Say it over and over and over again.
There are some things that are automatically non-starters with Black people who are not slave catching sambos.
Quoting Charles Murray is one of them.
Excellent post, Booman.
Speaking of Murray, six standard deviations on the bell curve accounts for over 99.5% of a population. That’s 3 sigmas above the mean and 3 below the mean. What I don’t understand is how the Republican party was captured by the 4th sigma from the mean.
I had to shorten the post’s subject. Hope you’re feeling better, and you have a great rest of the weekend.
Earlier in the year we hd a bunch of temps, mostly from the inner city. They were surprised that the work was so hard and they were right! The jobs that were open were running mail sorting machines on the graveyard shift. Standing and feeding mail or sweeping the sorted mail from the machine’s output bins. Management had many of them feeding AND sweeping all alone, which entails running back and forth from the front to the back and not doing a very good job of either. My 80 year old hard Right friend, the FDR hater I mentioned yesterday, told them to tell the union steward because it is a contract violation. They didn’t want to complain. He told them they wouldn’t get in trouble because the Union wants to know about violations and the steward only has to witness it personally. there being no need for the individual to file a grievance, the steward would handle it all.

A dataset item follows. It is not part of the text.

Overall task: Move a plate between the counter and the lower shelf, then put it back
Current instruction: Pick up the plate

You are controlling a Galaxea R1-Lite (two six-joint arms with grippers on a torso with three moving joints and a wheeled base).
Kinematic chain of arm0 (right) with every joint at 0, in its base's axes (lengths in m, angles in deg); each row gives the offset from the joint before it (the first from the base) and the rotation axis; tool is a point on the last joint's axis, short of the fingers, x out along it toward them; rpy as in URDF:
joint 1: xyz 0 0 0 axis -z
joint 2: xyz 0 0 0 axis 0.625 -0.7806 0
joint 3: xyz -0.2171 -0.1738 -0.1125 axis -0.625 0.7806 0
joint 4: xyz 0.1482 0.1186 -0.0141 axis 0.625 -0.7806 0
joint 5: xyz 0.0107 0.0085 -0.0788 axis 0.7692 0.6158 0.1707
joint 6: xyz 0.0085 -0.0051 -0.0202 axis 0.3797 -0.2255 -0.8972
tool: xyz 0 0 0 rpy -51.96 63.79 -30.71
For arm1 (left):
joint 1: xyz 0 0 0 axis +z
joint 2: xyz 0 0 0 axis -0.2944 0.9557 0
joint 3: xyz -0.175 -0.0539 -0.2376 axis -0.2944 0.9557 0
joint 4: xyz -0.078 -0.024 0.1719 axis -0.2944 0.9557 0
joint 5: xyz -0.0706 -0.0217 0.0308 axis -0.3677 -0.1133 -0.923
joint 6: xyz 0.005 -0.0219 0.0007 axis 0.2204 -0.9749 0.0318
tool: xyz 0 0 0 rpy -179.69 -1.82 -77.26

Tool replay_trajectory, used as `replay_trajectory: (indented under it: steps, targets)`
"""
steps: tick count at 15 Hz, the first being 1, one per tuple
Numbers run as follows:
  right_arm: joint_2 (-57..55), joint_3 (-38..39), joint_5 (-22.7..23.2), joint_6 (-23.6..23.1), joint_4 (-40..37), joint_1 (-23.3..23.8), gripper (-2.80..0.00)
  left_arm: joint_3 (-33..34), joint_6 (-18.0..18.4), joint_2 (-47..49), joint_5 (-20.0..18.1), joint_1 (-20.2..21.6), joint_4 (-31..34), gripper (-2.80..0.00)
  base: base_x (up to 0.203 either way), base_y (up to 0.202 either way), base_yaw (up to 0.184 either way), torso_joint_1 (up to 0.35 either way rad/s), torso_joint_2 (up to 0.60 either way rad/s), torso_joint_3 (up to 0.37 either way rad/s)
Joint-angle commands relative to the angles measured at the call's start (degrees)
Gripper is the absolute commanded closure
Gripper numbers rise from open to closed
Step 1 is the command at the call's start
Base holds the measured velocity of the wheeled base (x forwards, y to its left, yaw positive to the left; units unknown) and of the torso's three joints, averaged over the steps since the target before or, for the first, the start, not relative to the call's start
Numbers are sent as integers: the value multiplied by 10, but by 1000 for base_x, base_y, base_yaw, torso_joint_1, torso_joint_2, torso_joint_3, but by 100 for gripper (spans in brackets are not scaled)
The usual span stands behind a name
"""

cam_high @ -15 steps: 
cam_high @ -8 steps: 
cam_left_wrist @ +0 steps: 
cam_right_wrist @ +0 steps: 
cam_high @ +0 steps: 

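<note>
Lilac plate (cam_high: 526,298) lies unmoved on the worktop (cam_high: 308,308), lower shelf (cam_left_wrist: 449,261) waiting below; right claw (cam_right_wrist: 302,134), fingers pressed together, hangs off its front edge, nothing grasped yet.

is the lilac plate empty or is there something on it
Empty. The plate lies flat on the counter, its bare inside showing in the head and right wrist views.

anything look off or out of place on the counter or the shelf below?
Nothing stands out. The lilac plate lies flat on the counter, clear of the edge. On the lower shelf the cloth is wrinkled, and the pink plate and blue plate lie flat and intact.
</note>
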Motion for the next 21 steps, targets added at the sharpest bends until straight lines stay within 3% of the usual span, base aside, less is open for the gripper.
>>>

They were so fearful of losing the job that they just shook their head.
Feudalism sure does encourage hard work!
“I give people Ayn Rand, with trappings”
— Anton LaVey, founder of the Church of Satan
…and they have the gall to call themselves Christians.
Intergenerational poverty is not just an issue in inner cities; it exists in all of the economy’s sacrifice zones for the people assigned to ensure there is no wage inflation. It is true on reservations, in isolated Appalachian communities, in migrant labor communities during the off-season and often year-round, and in pockets of rural and urban communities all over the country.
Ryan focuses on race to ignore the fact that it is a deliberate policy system imposed by Congress, legislatures and local governments at the behest of business owners and CEOs.
A large number of visibly unemployed people or even people working in the uncertainties of the informal economy is a feature of the American economy. In the case of day-labor and a lot of other occupations it is also a way for folks on both sides of the transaction to avoid taxes, especially Social Security taxes.
In the 1930s, the search for legitimacy in employment was coded as the search for dignity. That is still the issue.